◆ **TASK DIRECTIONS**: Identify all lines of the data containing the string "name" and copy them.

───── SUPPLIED ENTRIES ─────

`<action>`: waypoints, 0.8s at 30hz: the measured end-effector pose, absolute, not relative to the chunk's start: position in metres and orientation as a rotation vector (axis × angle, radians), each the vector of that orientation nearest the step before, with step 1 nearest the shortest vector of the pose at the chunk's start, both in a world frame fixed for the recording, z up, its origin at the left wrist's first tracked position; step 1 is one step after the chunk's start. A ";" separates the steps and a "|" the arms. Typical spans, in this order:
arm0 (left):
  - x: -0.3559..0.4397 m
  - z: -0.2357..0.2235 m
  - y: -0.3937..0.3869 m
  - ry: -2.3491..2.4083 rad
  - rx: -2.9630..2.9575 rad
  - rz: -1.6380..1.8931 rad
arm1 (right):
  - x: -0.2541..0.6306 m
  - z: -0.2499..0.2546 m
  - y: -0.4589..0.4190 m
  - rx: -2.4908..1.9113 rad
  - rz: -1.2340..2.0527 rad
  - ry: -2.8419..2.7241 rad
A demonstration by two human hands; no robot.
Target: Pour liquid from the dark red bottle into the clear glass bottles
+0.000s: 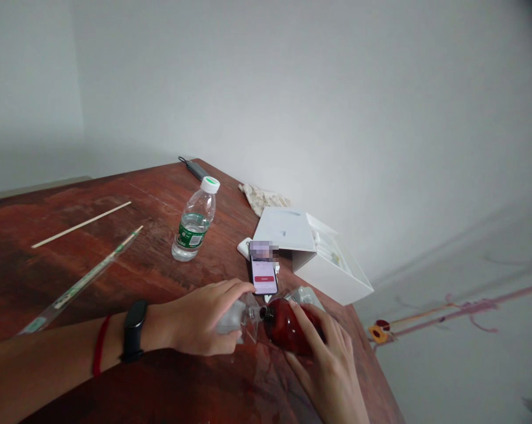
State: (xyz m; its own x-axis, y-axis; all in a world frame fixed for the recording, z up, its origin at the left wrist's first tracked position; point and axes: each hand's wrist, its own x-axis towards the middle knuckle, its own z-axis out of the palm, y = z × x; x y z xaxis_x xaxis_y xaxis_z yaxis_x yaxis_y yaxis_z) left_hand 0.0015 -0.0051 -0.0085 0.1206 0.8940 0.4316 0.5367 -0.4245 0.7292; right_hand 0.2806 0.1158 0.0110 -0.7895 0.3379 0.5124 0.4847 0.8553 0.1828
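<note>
My left hand (206,321) is closed around a clear plastic bottle (233,317), its neck pointing right. In my right hand (330,353) lies a dark red-brown bottle (286,327), tipped over so that its black mouth meets or nearly meets the clear bottle's neck. Whether liquid passes between them I cannot tell. Just beyond both hands is a smartphone (263,282) with a lit screen. A water bottle (193,227) with a green label and white cap stands upright past my left hand, part full.
On the wooden table (160,188) lie a bare chopstick (81,225) and a wrapped pair (85,277). A white box (328,271) with its lid (286,227) sits at the right edge. Behind are a crumpled cloth (263,198) and a dark grey object with a strap (195,169).
</note>
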 end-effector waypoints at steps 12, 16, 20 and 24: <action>0.001 -0.008 -0.005 1.386 2.024 1.194 | 0.281 0.012 0.114 -0.599 -0.404 -2.545; 0.001 -0.009 -0.005 1.388 2.024 1.199 | 0.280 0.013 0.114 -0.619 -0.403 -2.540; 0.001 -0.010 -0.005 1.383 2.021 1.207 | 0.279 0.013 0.114 -0.607 -0.422 -2.547; 0.001 -0.010 -0.005 1.376 2.029 1.207 | 0.279 0.014 0.114 -0.590 -0.432 -2.558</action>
State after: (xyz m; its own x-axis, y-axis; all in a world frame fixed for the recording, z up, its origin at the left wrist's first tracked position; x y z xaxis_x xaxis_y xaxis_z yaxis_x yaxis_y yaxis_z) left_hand 0.0009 -0.0049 -0.0102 0.1395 0.8925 0.4289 0.5415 -0.4314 0.7215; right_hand 0.2795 0.1144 0.0136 -0.7939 0.3268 0.5127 0.4771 0.8576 0.1921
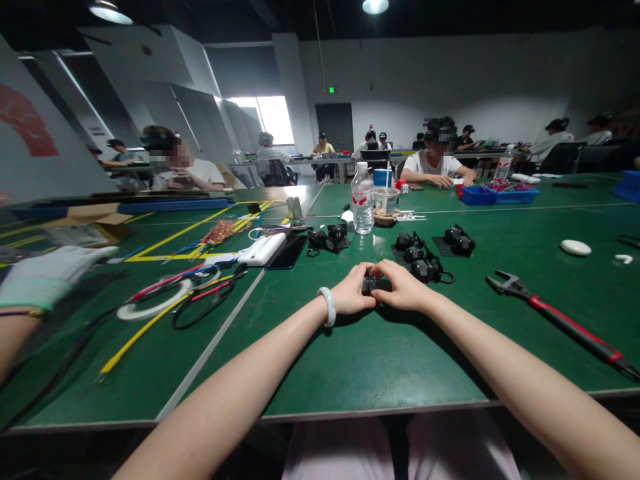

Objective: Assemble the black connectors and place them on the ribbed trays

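Between my two hands, low over the green table (350, 373), is a small black part (376, 288) with a flat base, its exact kind unclear. My left hand (353, 291), below a pale bangle (327, 307), grips it from the left. My right hand (400, 287) has thumb and fingers closed on its right side. Just beyond lie several similar black parts (419, 257), with more to the right (456, 241) and another group of black pieces (330, 238) to the left. Parts of the held piece are hidden by my fingers.
A large red-handled wrench (570, 325) lies at right, near a white oval object (575, 248). A water bottle (363, 200) and a plastic cup (387, 200) stand ahead. Cables (145, 323) and a co-worker's gloved hand (47, 277) are at left. Other people sit farther back.
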### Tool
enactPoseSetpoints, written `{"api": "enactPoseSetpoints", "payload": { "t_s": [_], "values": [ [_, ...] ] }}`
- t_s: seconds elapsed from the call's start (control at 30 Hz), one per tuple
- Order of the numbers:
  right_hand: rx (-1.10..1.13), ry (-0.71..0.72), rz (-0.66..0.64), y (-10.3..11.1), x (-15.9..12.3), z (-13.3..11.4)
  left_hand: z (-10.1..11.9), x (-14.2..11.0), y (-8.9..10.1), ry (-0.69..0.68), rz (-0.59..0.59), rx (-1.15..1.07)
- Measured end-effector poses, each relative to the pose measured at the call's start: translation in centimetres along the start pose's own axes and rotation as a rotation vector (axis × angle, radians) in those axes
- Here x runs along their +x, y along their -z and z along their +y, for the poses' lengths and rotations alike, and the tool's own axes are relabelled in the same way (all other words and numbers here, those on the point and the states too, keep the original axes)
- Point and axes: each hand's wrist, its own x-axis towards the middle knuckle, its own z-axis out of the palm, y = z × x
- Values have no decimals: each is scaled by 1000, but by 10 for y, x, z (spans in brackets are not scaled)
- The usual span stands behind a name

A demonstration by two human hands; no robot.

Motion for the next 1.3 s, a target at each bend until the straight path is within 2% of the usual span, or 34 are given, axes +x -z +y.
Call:
{"api": "enactPoseSetpoints", "payload": {
  "t_s": [0.33, 0.57, 1.3],
  "values": [
    [-6, 3, -6, 1, 0, -1, 0, 2, -1, 27, 5, -14],
    [-16, 10, -3, 1, 1, -1, -3, 1, -3, -6, 14, 2],
    [69, 17, 5, -3, 0, 4, -10, 1, -5, -4, 0, 4]
  ]
}}
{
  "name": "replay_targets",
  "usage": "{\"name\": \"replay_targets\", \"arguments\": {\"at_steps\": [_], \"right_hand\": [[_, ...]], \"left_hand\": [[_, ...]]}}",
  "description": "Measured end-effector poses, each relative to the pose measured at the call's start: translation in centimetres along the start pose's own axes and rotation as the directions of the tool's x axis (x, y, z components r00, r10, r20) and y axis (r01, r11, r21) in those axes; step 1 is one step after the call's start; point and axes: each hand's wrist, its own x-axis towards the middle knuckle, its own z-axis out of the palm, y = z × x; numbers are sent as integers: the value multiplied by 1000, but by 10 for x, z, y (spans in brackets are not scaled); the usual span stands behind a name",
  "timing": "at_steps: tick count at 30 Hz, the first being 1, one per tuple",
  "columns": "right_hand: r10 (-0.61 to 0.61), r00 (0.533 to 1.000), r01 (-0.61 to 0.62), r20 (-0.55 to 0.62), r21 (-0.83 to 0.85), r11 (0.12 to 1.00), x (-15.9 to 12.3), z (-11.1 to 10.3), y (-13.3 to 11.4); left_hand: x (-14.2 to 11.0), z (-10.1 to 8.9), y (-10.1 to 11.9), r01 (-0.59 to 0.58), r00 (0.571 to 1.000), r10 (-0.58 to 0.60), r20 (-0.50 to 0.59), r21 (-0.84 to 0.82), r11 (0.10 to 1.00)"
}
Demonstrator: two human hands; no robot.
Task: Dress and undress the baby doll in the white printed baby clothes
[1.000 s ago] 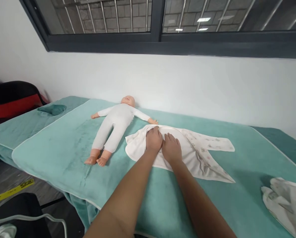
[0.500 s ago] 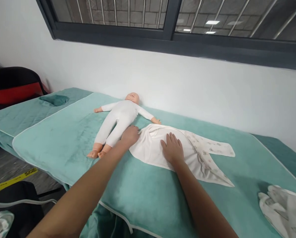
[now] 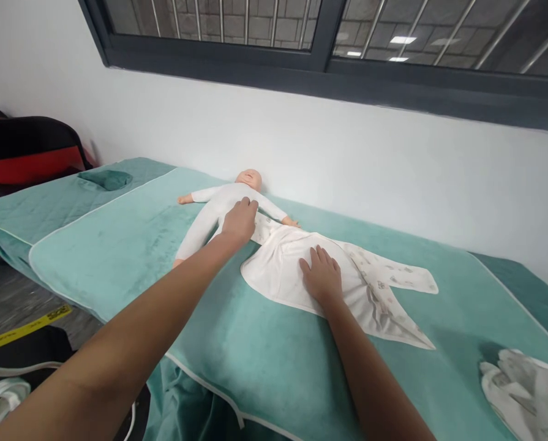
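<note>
A baby doll [image 3: 209, 207] in a white suit lies on its back on a teal blanket [image 3: 117, 251], head toward the wall. To its right a white patterned baby garment [image 3: 379, 288] is spread flat. My left hand [image 3: 239, 219] is over the doll's torso, fingers curled on the garment's upper left corner, which is stretched up to it. My right hand [image 3: 322, 277] lies flat on the middle of the garment, fingers apart.
Another crumpled white patterned cloth [image 3: 526, 383] sits at the blanket's right front. A black and red bag [image 3: 26, 153] stands at far left beside a small teal cloth [image 3: 105, 179]. Yellow tape [image 3: 21, 327] marks the floor. The white wall runs just behind the doll.
My left hand has moved left and away from me, from the garment's middle to over the doll's torso, drawing the garment's corner with it. The right hand has stayed pressed on the garment.
</note>
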Motion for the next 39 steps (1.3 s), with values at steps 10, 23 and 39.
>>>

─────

◆ **REPLY TO THE EXERCISE**:
- The usual span stands behind a name
  "name": "replay_targets",
  "usage": "{\"name\": \"replay_targets\", \"arguments\": {\"at_steps\": [_], \"right_hand\": [[_, ...]], \"left_hand\": [[_, ...]]}}",
  "description": "Measured end-effector poses, each relative to the pose measured at the call's start: translation in centimetres along the start pose's own axes and rotation as the directions of the tool's x axis (x, y, z components r00, r10, r20) and y axis (r01, r11, r21) in those axes; step 1 is one step after the call's start; point and axes: each hand's wrist, its own x-axis towards the middle knuckle, its own z-axis out of the palm, y = z × x; numbers are sent as integers: the value multiplied by 1000, but by 10 for x, z, y (spans in brackets are not scaled); the usual span stands behind a name",

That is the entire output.